El punto de vista según el cual no hay que erigirse en juez de nadie es válido, sin duda; pero cuando los ciudadanos emiten un juicio crítico frente a la actuación de un político no se están convirtiendo en jueces (es decir, zanjando una controversia a fin de aplicar o eximir de un castigo), sino que están emitiendo una opinión acerca del comportamiento público de alguien que, apenas ayer, ofrecía dirigir el país, como senador o presidente, y solicitaba su confianza. Esa opinión o juicio crítico no infringe tampoco el principio de presunción de inocencia, porque este último consiste en una garantía frente a la coacción estatal (el Estado no puede desatar la fuerza contra un ciudadano hasta que pruebe que lo merecía), pero no en una inmunidad frente a los ciudadanos o la prensa, quienes retienen siempre su derecho a escudriñar y juzgar el comportamiento de quienes aspiran a conducirlos.
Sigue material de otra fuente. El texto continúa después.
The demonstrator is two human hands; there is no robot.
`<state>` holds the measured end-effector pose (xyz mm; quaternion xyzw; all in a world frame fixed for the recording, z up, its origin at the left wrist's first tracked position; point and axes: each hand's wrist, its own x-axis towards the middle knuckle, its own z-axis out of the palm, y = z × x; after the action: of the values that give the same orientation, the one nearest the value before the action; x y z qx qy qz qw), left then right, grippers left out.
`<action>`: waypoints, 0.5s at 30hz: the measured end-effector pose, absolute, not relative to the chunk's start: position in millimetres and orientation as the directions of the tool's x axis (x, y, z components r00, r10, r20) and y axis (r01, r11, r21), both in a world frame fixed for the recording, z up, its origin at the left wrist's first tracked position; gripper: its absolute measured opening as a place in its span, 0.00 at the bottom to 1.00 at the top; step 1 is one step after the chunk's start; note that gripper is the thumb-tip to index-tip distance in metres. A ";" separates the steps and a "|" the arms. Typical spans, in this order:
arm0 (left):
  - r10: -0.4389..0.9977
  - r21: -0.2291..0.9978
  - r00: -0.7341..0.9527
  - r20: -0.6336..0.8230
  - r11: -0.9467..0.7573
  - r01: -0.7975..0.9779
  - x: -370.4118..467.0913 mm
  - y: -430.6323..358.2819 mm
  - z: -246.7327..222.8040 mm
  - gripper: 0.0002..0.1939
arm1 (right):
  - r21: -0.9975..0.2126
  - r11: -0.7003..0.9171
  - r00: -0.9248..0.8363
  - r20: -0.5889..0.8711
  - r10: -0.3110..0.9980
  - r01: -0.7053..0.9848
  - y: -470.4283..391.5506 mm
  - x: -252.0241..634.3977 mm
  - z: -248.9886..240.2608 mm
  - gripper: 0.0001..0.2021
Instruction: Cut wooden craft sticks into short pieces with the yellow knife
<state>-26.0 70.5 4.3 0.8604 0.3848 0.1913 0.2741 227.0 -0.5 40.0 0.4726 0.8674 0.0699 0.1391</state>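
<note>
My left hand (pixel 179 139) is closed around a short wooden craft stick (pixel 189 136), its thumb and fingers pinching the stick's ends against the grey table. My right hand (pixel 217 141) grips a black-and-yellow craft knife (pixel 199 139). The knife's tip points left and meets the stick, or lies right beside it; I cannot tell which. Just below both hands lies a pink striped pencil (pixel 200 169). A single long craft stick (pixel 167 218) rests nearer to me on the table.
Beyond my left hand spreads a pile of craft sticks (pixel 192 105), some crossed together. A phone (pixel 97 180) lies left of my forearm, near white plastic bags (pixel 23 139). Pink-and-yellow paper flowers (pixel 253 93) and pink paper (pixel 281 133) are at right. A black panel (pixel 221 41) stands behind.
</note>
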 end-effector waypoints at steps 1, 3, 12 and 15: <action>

Así, entonces, la primera reacción (no hay que erigirse en juez, hay que respetar la presunción de inocencia, etc.) se funda en una falacia. Los ciudadanos y la prensa (la jurisprudencia en esto es unánime) tienen derecho a juzgar el comportamiento público de un político. La inmensa asimetría entre los políticos (que tienen en sus manos parte importante del destino de todos) y los ciudadanos (cuyas vidas dependen en parte de lo que hagan los políticos) se atenúa gracias a la posibilidad de estos últimos de hacer el escrutinio y la crítica de los actos de los primeros. Si esta posibilidad no existiera, la asimetría no sería asimetría, sino servidumbre. Y entonces, el ex candidato Longueira, el ex senador Ominami, el senador Larraín o el agente Insulza y todos los miembros de la clase política (esta expresión no es desdorosa, sino descriptiva y la inventó Gaetano Mosca) podrían manejar los intereses públicos como quien maneja los propios: con derecho a reclamar silencio respecto de su gestión.

En cuanto a la segunda reacción -hay que evitar el facilismo moral que encubre las dificultades de la política-, también reposa sobre un argumento erróneo.
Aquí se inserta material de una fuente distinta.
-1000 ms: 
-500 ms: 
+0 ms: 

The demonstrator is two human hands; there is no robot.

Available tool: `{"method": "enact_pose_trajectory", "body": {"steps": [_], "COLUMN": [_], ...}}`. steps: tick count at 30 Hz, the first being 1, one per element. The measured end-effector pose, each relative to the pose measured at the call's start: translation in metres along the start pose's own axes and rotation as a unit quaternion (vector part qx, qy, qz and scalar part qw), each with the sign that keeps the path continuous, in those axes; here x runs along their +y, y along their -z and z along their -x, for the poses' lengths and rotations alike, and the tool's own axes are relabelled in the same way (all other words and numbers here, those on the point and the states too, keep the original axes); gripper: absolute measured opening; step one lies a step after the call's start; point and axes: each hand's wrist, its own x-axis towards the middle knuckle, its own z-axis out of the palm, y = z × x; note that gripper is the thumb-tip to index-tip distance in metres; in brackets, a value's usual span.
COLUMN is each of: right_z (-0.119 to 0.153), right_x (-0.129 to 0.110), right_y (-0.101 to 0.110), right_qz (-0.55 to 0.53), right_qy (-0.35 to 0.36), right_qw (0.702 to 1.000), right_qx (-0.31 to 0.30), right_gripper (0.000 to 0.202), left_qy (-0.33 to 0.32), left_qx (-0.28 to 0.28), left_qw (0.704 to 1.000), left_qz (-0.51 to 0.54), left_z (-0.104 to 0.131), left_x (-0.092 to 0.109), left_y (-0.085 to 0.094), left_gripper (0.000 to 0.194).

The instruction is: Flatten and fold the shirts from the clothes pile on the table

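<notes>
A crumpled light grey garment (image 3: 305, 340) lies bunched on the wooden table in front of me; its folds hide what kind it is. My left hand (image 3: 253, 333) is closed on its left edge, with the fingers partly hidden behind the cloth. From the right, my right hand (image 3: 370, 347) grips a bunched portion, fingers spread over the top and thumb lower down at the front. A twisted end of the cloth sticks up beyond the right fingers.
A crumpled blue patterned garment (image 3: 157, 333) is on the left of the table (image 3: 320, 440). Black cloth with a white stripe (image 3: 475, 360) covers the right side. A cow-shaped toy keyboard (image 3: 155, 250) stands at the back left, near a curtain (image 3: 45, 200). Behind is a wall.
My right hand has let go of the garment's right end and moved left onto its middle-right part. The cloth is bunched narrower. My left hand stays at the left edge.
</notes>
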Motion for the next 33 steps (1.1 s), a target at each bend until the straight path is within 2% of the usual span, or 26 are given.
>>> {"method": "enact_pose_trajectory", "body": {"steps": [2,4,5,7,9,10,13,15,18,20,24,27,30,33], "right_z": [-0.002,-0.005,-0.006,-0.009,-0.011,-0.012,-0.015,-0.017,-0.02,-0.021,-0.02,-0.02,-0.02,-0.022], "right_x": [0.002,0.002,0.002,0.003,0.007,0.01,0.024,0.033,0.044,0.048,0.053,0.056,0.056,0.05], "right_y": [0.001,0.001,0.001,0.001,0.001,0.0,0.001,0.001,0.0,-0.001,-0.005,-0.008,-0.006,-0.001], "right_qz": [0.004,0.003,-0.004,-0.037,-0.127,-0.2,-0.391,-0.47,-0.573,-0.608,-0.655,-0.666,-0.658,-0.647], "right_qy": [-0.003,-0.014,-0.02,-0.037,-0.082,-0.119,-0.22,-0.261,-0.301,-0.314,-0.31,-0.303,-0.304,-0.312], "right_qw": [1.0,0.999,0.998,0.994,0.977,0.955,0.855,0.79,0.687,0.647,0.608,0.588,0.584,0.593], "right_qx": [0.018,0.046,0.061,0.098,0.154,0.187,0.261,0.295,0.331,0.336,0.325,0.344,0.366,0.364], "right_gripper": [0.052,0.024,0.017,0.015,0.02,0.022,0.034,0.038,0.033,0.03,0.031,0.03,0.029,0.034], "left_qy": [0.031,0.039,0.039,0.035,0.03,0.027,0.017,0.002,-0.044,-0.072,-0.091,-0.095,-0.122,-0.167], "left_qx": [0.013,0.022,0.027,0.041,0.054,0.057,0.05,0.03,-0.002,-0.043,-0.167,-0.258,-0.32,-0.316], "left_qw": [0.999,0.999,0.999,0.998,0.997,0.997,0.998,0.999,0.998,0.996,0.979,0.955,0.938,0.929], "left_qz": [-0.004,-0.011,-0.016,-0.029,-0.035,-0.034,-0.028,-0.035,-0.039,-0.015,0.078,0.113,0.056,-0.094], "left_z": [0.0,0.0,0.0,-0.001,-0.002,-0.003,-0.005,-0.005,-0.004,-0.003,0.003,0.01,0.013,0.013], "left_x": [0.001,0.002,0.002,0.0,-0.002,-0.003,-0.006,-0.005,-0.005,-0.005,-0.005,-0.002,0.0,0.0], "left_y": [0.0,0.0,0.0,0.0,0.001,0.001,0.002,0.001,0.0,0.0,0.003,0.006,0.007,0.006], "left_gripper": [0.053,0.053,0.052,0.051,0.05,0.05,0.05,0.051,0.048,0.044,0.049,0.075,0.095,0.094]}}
Es verdad que esgrimir simples principios morales frente a los problemas de la política puede ser un facilismo, una moralina. Después de todo, pocas actividades humanas quedarían sin rasguño si se las examinara al trasluz de las morales disponibles. Todo eso es cierto. Pero hay al menos dos mínimos morales que es imprescindible que los políticos respeten y que los ciudadanos pueden exigirles. El más obvio es, por supuesto, el deber de cumplir la ley (como es evidente, el deber de cumplir la ley no es de origen legal, sino moral); el otro es rendir cuentas allí donde se ejecutó una voluntad ajena (este es el oficio del político en una democracia representativa, ser fiduciario de intereses que no son suyos).

Pues bien, ambos deberes han sido incumplidos en todos los casos que han salido a la luz. En todos ellos se ha incumplido la ley (podrá discutirse si se ha cometido delito, pero no cabe duda que la han infringido a sabiendas) y en ninguno de ellos los implicados han rendido cuentas ante la opinión pública de sus actos (en vez de eso, se han refugiado por enésima vez en su derecho a guardar silencio, como si estar frente a la opinión pública fuera equivalente a estar en un estrado judicial).

No se trata entonces de que los ciudadanos se erijan en jueces ni de hacer moralina. Se trata simplemente de reclamar lo que se pudiera llamar rectitud, rectitud política.